- Task statement
All the data must be output exactly as given.

━━━ Provided material

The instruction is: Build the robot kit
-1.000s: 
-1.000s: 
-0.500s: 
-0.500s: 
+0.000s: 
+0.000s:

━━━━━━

- Task response
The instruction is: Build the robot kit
-1.000s: 
-1.000s: 
-0.500s: 
-0.500s: 
+0.000s: 
+0.000s:

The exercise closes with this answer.